Nowy Napis Co Tydzień #020 / Korespondencja poetycka [lipiec 2018] #4
Filip do Adama (4)
Mówi zupa w żołądku nie zazdroszczę
Ci porządku, a losu mam jeszcze mniej
Bo tylko jeden przede mną jest ale
To wkurwia,
Bo ta zupa nigdy inaczej nie mogła
Spróbować. Mogę sobie zgiąć palec
Tak albo tak, a ta zupa pierdoli,
Że niby tak.
Byłem na urodzinach na molo, gdzie
Słyszałem głównie o pracy i samo-
Chodach, dopiero po większym rozpiciu
Się uogólniło
I każdy mógł z każdym rozmawiać, ale
Nie z dziewczynami, bo one były zbyt
Inne. Tylko do nich wołali i się przed
Nimi popisywali.
Ale taka zupa na molo nic by
Nie zrobiła, najwyżej by zabrudziła
Jezioro. Człowiek różni się od niej tym, że
Go zaproszą.
-- -- -- -- -- -- -- -- -- -- -- -- –
-- -- -- -- -- -- -- -- -- -- -- -- --
-- -- -- -- -- -- -- -- -- -- -- -- --
Ale po co?
8 lipca 2018 20:46
Adam do Filipa (4)
Wszystko jest takie ciekawe. Zacznijmy od tego
i trzymajmy się tego, choć to jak trzymać się masztu,
gdy cały okręt tonie.

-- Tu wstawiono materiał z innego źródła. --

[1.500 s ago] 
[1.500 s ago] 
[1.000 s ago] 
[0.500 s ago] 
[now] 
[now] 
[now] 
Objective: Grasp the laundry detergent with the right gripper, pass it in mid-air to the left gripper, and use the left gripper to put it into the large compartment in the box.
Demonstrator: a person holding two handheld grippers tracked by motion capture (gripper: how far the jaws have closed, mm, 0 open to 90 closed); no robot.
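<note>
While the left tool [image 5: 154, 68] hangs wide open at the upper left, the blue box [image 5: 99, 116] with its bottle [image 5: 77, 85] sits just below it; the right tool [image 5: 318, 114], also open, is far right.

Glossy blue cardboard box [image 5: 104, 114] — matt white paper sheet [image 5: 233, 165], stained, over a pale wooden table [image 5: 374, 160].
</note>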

Albo płonie, samolot
wynosi nas na same szczyty wyobraźni i nic
tam nie ma. Jakieś obłoki, o których już wszystko
napisano. Przemoc zaczyna się od dziecka, dostajemy
to, nie dostajemy tamtego, tamto jest bardziej
pożądane, żadna matka nie zrozumie, czemu
nie dała dziecku tego czy tamtego. Racja jest
po jej stronie, kibicujemy jej i kibicujemy
dziecku, jego racja dopiero się tworzy,
jest obrzydliwa jak zgniły pęczek marchwi, stary
śledź, konfitura od ciotki, nie ma nic
smaczniejszego jak uciec od tego w pisanie.